The high-quality offset smoker pit is pretty much the standard for the professional barbecue pitmaster. This is a Jambo pit which is the kind used by Tuffy Stone from Cool Smoke who was featured on the TLC show BBQ Pitmasters. These pits have very large cooking areas and separate fireboxes, like I mentioned above. The thick gauge steel offers great insulation against even the most extreme weather. These pits are “stick burners.” Instead of using charcoal, they use sticks of hardwood to provide both the heat and the smoke. I have no experience with these high-end models, but when so many winning teams are using them … well, there’s gotta be a reason.
So, you’ve chosen your smoker and are ready to cook. Congratulations! Having the right tool for the job is the most important part of process. Next is temperature control. You know that you’re going to have to cook different cuts and kinds of meats and different temps for different periods of time (a future article for sure), but the consistent factor for all cooks is that you have to maintain your temp throughout your cook.

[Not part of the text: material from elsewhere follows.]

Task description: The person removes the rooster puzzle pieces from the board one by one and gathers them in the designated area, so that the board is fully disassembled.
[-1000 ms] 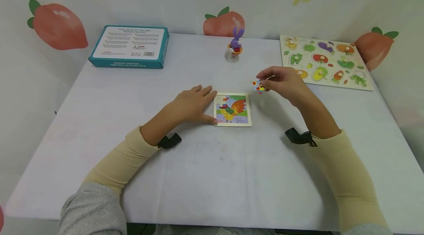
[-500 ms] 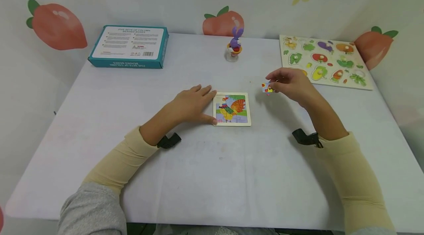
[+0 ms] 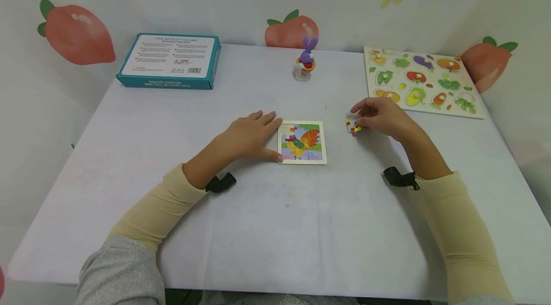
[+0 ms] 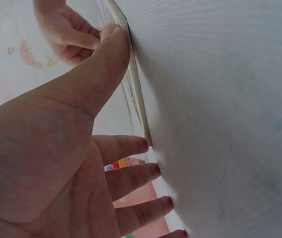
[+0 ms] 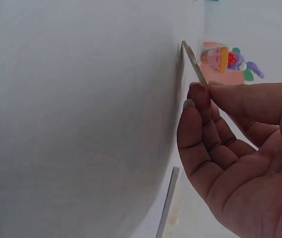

We’ll use Boston Butt as a reference. When you mention barbecue in the U.S. the chances are people think of pulled pork. These butts take a long time to barbecue. While pork is considered done between 160-170, you won’t get the amazingly tender pullability until you hit about 200. For a 10-pound roast, this can take more than 15 hours when cooking in the 225-240 degree barbecue range. So you can see when maintaining your temps is important. Dips and spikes will cause uneven cooking.
This is where practice comes in. Regardless of which pit your purchase, you’re going to have to use it to know how well it maintains temps over long periods of time. We know from other people’s experiences that ECBs are notorious for being difficult to stabilize temperatures, cheap offsets have similar stability issues, WSMs are generally very good at maintaining temps for several hours, and ceramic cookers are some of the best out there. But you’ll never know how your smoker works until you use it.
So, spend some time figuring out which kind of cooker will work best for you. Some people give the advice that you should figure out what you need, then buy the next bigger/better model. That’s sound advice; as soon as you’ve figured out the cooker you’ve bought, you’ll want to move on to the next challenge. Factor that into your decision-making process. If you don’t know how well you’re going to like it and just want to start with an ECB, maybe you should think about shelling out a little more money and buying the better models.
In the long-run, it doesn’t matter which kind of cooker you choose. With a little practice you’ll realize that you can make much better barbecue at home than you can get in just about any restaurant and that makes the whole process worth it.